TO DO:
In the material below, repeat only the lines from the one that holds "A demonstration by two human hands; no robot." through the final line, exactly as they stand.

STORED DATA:
# # #

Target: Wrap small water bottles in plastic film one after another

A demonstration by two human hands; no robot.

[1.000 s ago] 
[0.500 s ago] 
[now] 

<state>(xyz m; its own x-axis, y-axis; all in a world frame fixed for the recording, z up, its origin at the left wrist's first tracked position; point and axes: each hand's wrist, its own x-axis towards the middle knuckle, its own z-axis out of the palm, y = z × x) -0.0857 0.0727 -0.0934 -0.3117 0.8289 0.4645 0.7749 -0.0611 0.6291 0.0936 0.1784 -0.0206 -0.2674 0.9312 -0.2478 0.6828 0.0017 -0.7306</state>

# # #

TASK SOLUTION:
A demonstration by two human hands; no robot.

[1.000 s ago] 
[0.500 s ago] 
[now] 

<state>(xyz m; its own x-axis, y-axis; all in a world frame fixed for the recording, z up, its origin at the left wrist's first tracked position; point and axes: each hand's wrist, its own x-axis towards the middle knuckle, its own z-axis out of the palm, y = z × x) -0.0857 0.0727 -0.0934 -0.3117 0.8289 0.4645 0.7749 -0.0611 0.6291 0.0936 0.1784 -0.0206 -0.2674 0.9312 -0.2478 0.6828 0.0017 -0.7306</state>

With the answer given, the exercise is closed.